Me moquer de notre président et de ses alter ego de gauche comme de droite, c’est une façon de désarmer la terreur, et c’est essentiel à mon équilibre psychique (enfin, ce qui en tient lieu).
L’autre aspect très intéressant du film, c’est que si Leconte n’a pas pu pénétrer dans l’enceinte du procès (les autorisations à filmer un procès se comptent sur les doigts d’une main tout au long de l’histoire, et Depardon a déjà rempli le quota pour cette décennie avec Xè chambre, instants d’audience), il a beaucoup traîné dans la salle des pas perdus. L’endroit où l’on voit les excités de tous bords s’invectiver et se balancer des horreurs à la figure parce que aucun ne veut faire l’effort de réfléchir à son propre ressenti, ou tout simplement d’éviter de gueuler et de répéter vingt fois la même chose.
C’est absolument pathétique, et tout ce qu’ils arrivent à faire, c’est à ridiculiser leur propre parti, de même d’ailleurs que les terroristes de tout bord qui luttent « pour la cause de [nos] frères » ne font rien sinon entraîner les cons à les amalgamer à tout un tas de gens bien et donc encouragent le racisme dont ils disent souffrir.
L’autre truc qui m’a marqué, outre la présence très… présente de Caroline Fourest, c’est à quel point Dalil Boubakeur présente un visage différent quand il est peu ou prou en privé (grosso modo, un type ouvert et posé, qui discute calmement et cherche à comprendre et expliquer) ou plutôt en public (le film reprend notamment son intervention avec Val au 13 heures de France 2, qui avait dégénéré en double monologue incompréhensible de part et d’autre et n’avait à mon sens grandi ni la mosquée de Paris, ni Charlie hebdo).
Au final, le film est intéressant plus qu’enthousiasmant, remplit le contrat, forme un document à conserver précieusement sur des événements qui pourraient se révéler très importants, manque un poil de profondeur de temps à autres, mais mérite d’être vu.
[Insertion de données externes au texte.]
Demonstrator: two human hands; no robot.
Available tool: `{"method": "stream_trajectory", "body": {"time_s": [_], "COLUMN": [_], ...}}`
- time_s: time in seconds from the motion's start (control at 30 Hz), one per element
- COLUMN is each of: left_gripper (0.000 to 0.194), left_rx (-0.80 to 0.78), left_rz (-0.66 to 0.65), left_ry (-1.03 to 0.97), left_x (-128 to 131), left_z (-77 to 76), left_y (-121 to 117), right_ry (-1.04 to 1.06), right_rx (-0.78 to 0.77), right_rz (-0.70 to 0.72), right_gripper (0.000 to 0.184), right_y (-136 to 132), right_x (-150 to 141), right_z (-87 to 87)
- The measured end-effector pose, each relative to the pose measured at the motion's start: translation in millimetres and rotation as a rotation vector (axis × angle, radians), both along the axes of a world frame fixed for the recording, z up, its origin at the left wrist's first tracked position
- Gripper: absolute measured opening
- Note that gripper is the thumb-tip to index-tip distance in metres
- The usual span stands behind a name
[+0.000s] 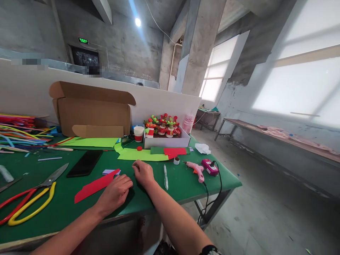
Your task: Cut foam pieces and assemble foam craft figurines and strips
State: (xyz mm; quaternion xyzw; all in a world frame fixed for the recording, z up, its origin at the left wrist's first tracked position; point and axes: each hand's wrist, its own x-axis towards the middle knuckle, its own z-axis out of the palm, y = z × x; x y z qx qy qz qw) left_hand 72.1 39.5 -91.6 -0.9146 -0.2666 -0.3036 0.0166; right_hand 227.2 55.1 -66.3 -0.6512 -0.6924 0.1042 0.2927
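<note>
A person's two bare hands are at the near edge of a green-covered table [103, 194]. The left hand [115, 191] is at the right end of a red paper strip [92, 187], partly covering it; its fingers are bent, and whether they grip the strip cannot be told. The strip lies slanted on the tabletop, with a small purple paper piece [107, 172] just behind it. The right hand [143, 173] is beside the left, fingers curled inward, its palm hidden, so whether it holds anything cannot be told. Lime-green paper [143, 154] lies beyond it, and a white pen [166, 177] to its right. Farther right is a pink hot glue gun [196, 170]. Left of the strip are a black smartphone [85, 163] and large scissors [35, 196] with red and yellow handles.
</note>
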Motion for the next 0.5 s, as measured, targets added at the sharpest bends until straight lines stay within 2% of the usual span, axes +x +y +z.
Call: {"method": "stream_trajectory", "body": {"time_s": [0.1, 0.17, 0.23, 0.3, 0.37, 0.5], "left_gripper": [0.033, 0.034, 0.034, 0.034, 0.033, 0.031], "left_rx": [0.037, 0.064, 0.091, 0.125, 0.162, 0.201], "left_rz": [0.014, 0.02, 0.015, -0.007, -0.028, -0.033], "left_ry": [0.003, 0.006, 0.016, 0.035, 0.059, 0.118], "left_x": [-1, -2, -3, -3, -3, -3], "left_z": [-2.4, -3.3, -2.8, -1.0, 1.6, 3.4], "left_y": [1, 2, 2, 1, -2, -14], "right_ry": [-0.011, -0.023, -0.023, -0.03, -0.066, -0.163], "right_rx": [0.007, 0.021, 0.005, -0.082, -0.17, -0.343], "right_rz": [-0.009, -0.044, -0.159, -0.327, -0.425, -0.449], "right_gripper": [0.011, 0.011, 0.01, 0.007, 0.017, 0.035], "right_y": [-11, -23, -38, -55, -70, -84], "right_x": [15, 36, 61, 85, 101, 103], "right_z": [9.8, 18.6, 26.5, 31.3, 32.4, 28.6]}}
- Avant que la communauté homosexuelle ne vienne m’accuser d’homophobie pour cet adjectif féminin appliqué d’une part logiquement à Ségolène Royal, d’autre part plus ironiquement à Bertrand Delanoë, je précise que ces deux-là et les restes des autres dirigeants du parti auto-proclamé socialiste me terrifient aussi par leur capacité à détruire durablement toute opposition crédible au gouvernement actuel, démontrée jour après jour depuis l’éviction de Lionel Jospin de la liste des candidats à la présidence. Il ne faut donc rien y voir de plus méchant envers les homosexuels qu’envers les personnes de moins d’un mètre quatre-vingts lorsque je raille la taille de notre hyperactif dont la tête sent les pieds tellement qu’il est grand.